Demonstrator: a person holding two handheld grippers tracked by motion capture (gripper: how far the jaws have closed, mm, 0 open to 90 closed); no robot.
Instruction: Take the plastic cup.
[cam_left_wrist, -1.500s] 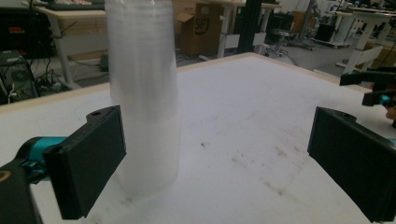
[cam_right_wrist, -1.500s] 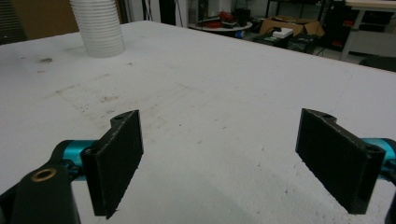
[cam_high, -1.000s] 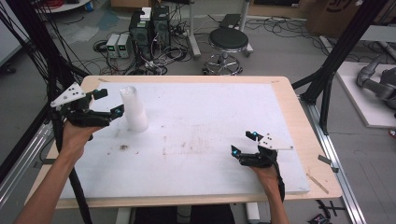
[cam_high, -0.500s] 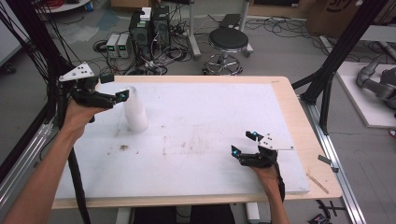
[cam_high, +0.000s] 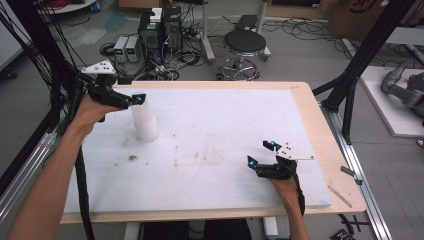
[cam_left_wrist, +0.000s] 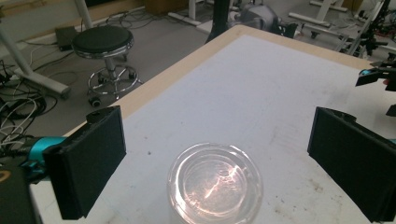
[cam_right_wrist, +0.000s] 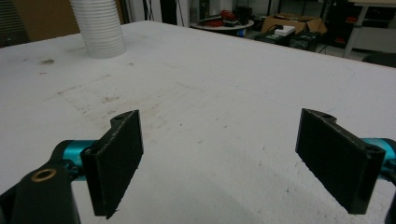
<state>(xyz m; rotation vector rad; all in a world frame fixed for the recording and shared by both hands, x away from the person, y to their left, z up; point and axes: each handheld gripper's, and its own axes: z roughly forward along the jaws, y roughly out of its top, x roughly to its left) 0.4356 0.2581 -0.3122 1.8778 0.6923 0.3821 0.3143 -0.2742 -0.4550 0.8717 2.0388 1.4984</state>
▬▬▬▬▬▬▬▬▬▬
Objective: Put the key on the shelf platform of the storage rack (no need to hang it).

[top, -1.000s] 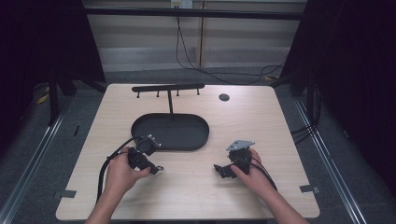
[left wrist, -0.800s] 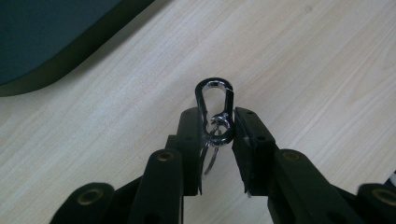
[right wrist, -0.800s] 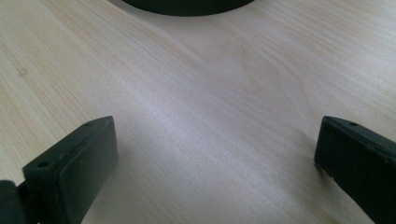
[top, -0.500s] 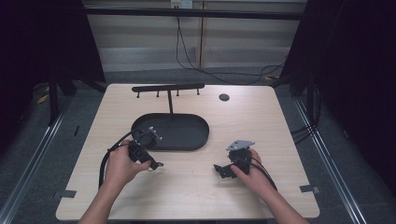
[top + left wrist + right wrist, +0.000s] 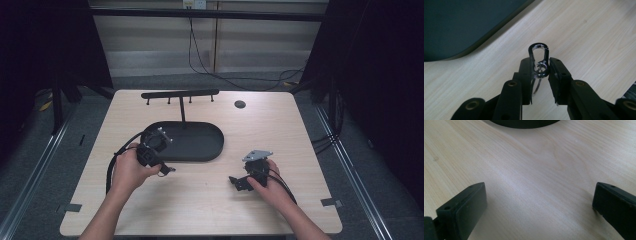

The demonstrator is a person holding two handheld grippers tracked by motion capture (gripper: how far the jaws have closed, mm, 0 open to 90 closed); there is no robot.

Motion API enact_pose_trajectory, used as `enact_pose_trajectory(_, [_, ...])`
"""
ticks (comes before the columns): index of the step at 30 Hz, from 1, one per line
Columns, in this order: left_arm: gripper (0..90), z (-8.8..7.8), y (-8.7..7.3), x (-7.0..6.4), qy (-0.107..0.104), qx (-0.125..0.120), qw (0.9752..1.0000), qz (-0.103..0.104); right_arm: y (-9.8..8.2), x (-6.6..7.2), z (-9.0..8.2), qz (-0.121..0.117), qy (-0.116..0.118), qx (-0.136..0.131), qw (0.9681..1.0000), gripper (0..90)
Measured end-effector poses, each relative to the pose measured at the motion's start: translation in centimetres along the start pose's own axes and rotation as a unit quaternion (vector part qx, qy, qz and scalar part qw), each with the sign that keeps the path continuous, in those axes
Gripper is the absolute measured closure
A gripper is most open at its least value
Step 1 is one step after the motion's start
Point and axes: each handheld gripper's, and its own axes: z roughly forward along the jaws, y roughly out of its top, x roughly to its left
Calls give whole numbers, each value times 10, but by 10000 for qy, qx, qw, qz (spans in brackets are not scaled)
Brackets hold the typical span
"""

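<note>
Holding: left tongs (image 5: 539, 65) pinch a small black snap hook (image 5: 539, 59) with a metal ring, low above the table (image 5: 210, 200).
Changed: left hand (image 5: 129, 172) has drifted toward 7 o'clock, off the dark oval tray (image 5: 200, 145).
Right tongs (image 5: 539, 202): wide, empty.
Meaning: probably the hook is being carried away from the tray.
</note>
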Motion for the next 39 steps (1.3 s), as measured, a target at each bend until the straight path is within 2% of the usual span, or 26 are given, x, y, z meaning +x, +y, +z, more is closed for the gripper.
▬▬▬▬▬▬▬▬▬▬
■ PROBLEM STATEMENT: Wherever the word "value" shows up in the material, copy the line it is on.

■ SOLUTION TO THIS TASK:
A gripper is most open at its least value
Calls give whole numbers, each value times 10, but by 10000 for qy, qx, qw, qz (spans in brackets are not scaled)

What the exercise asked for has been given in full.